In der darauffolgenden Woche entspann sich in den Medien eine Debatte darüber, ob das Aussehen und die Herkunft der Täter genannt werden dürften oder eben nicht, um keine rechten Vorurteile zu schüren und sich nicht dem Vorwurf der Angstmacherei aussetzen zu müssen. In der taz monierte Daniel Bax am 05. Januar, dass die Herkunft der Straftäter in vielen Medienberichten offensiv benannt worden sei. Obwohl der Pressekodex festlege, dass die Herkunft der Täter nur dann erwähnenswert sei, wenn ein unmittelbarer Zusammenhang mit der Tat bestehe, seien „auch seriöse Medien im vorauseilendem Gehorsam dazu übergegangen, die Herkunft von Straftätern offensiv zu benennen“, um Vorwürfen der „rechten Gegenöffentlichkeit“ zuvorzukommen, man würde Verbrechen von Migranten oder gar Flüchtlingen bewusst verschweigen.

Edda Eick hingegen, Referentin für Beschwerdeführung beim Deutschen Presserat, verwies gegenüber epd auf die Ziffer 12 des Deutschen Pressekodex und hier insbesondere auf die Richtlinie 12.1, in der es heißt: „In der Berichterstattung über Straftaten wird die Zugehörigkeit der Verdächtigen oder Täter zu religiösen, ethnischen oder anderen Minderheiten nur dann erwähnt, wenn für das Verständnis des berichteten Vorgangs ein begründbarer Sachbezug besteht. Besonders ist zu beachten, dass die Erwähnung Vorurteile gegenüber Minderheiten schüren könnte.“ In diesem Zusammenhang sei die Nennung des Migrationshintergrunds im Fall der Kölner Vorkommnisse „noch akzeptabel“, zumal Täterbeschreibungen wie nordafrikanisches Aussehen auch relevant für die Fahndung und Verfolgung der Straftaten seien. Nicht legitim seien hingegen Spekulationen darüber, ob der religiöse oder kulturelle Hintergrund der mutmaßlichen Täter etwas mit dem Motiv für die Taten zu tun hätten. Journalist_innen hätten daher eine große Verantwortung zwischen dem Informationsinteresse auf der einen Seite und den schutzbedürftigen Interessen des Einzelnen oder der Minderheit auf der anderen Seite.

Dazu auch ein Kommentar von Peter Nowak in der M.

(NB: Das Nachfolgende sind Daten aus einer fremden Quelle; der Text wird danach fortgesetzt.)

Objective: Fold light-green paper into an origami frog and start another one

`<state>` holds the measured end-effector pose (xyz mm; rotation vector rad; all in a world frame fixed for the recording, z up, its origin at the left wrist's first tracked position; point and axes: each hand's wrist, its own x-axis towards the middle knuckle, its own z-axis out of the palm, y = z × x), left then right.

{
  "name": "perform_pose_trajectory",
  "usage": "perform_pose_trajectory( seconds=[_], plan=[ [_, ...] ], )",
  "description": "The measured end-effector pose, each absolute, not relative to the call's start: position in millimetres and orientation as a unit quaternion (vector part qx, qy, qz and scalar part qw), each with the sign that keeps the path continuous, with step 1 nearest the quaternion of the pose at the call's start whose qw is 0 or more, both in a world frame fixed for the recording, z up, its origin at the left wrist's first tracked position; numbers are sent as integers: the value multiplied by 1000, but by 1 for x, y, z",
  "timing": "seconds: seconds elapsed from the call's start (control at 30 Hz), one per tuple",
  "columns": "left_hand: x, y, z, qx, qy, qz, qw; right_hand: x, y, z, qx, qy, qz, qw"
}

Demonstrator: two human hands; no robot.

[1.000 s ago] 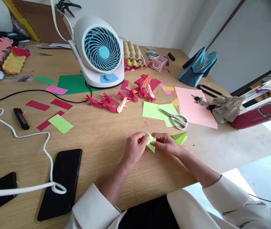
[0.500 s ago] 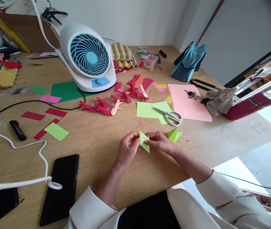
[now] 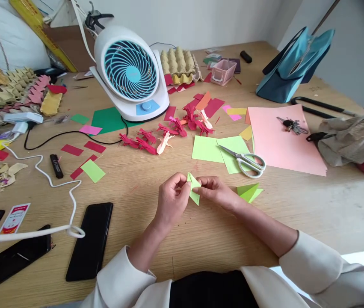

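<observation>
Between my two hands is a light green folded paper (image 3: 194, 196), a narrow diamond shape with creases showing. My left hand (image 3: 173, 194) pinches its left edge between thumb and fingers. On the other side my right hand (image 3: 215, 192) grips the right edge, thumb pressed on the paper's face. Just right of my right hand lies another folded green paper piece (image 3: 250, 192). Beyond the hands, scissors (image 3: 246, 161) rest on light green paper sheets (image 3: 207, 149). Several folded red paper figures (image 3: 146, 143) stand farther back, with a pale pink one (image 3: 164, 143) beside them.
A white fan (image 3: 133, 77) stands at the back. Keys (image 3: 294, 126) lie on a pink sheet (image 3: 284, 149) at right, near a blue bag (image 3: 292, 68). A black phone (image 3: 90, 241) and a white cable (image 3: 40, 231) are at left. An egg carton (image 3: 178, 62) sits behind.
The view has turned left, so the table's things appear shifted right and more of the left side shows. Both hands keep hold of the folded green paper, with little finger movement.
</observation>
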<state>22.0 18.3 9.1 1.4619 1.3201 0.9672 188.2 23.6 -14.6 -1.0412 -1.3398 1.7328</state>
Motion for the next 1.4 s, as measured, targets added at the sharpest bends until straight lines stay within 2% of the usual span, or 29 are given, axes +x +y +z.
perform_pose_trajectory(
  seconds=[0.37,0.63,0.93,1.13,1.4],
  plan=[
    [27,18,0,538,535,376,532,194,22,-12,-392,-477,715,330],
    [27,15,0,555,550,393,485,194,20,-15,-405,-504,691,324],
    [26,14,-4,565,534,410,477,192,18,-15,-408,-511,683,326],
    [25,17,-7,597,533,398,449,188,13,-16,-445,-557,619,328],
    [24,20,-13,514,494,399,576,186,11,-20,-446,-580,580,357]
  ],
)
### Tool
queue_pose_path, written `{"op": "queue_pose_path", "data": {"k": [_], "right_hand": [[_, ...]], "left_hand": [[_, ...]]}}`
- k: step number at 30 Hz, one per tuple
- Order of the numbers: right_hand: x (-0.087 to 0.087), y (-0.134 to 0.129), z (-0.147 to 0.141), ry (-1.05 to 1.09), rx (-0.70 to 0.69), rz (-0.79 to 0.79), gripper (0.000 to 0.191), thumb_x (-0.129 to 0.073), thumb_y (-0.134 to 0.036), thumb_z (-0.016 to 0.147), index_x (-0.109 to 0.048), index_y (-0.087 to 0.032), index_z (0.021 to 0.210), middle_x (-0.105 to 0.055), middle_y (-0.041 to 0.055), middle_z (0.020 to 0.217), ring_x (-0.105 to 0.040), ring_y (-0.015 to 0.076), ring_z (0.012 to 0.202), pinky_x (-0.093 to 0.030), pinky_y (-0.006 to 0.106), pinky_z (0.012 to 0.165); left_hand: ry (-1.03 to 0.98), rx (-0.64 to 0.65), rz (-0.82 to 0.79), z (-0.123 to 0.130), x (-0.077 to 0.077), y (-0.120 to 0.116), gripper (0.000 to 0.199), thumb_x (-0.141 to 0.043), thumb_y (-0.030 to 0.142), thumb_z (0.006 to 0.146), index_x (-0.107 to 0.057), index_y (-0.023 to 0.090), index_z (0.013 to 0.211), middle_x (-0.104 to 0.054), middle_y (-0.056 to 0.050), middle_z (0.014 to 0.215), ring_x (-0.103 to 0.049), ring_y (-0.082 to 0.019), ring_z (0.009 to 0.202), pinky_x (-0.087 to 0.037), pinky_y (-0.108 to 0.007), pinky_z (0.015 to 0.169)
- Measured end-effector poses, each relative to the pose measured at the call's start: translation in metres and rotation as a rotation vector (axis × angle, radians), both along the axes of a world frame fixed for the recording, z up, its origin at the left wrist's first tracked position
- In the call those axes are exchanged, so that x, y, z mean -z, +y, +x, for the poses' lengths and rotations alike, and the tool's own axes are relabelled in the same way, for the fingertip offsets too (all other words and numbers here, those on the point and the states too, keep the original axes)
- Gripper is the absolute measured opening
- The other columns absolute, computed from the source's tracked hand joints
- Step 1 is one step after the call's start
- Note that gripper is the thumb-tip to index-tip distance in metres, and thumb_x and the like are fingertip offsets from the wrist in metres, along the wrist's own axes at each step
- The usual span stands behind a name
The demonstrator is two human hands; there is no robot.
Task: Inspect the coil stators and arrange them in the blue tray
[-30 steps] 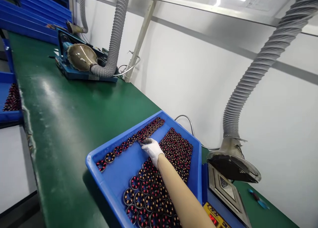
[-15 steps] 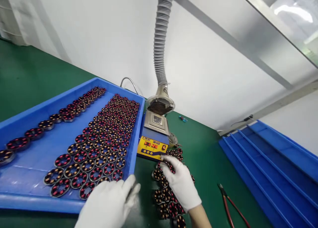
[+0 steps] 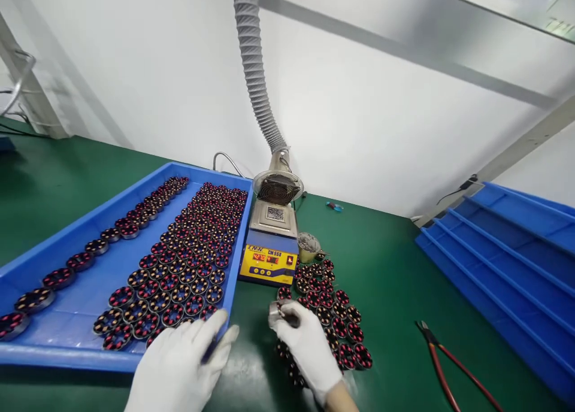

Daneben stellte das eigentliche Problem tatsächlich aber die mangelhafte Informationspolitik der Polizei dar. Noch am 02. Januar berichtete der Kölner Stadt-Anzeiger, ein Ermittler der Polizei hätte mitgeteilt, nichts weise darauf hin, dass es sich bei den Tätern um Flüchtlinge gehandelt habe. Als dann allerdings ein interner Polizeibericht vom 02. Januar auftauchte, in dem sehr wohl von Flüchtlingen als Tätern die Rede war, berichteten zuerst der Express am 07. Januar und dann weitere Medien. Von Verschweigen seitens der Medien also keine Spur. Im Visier sollte eher die Informationspolitik der Polizei stehen.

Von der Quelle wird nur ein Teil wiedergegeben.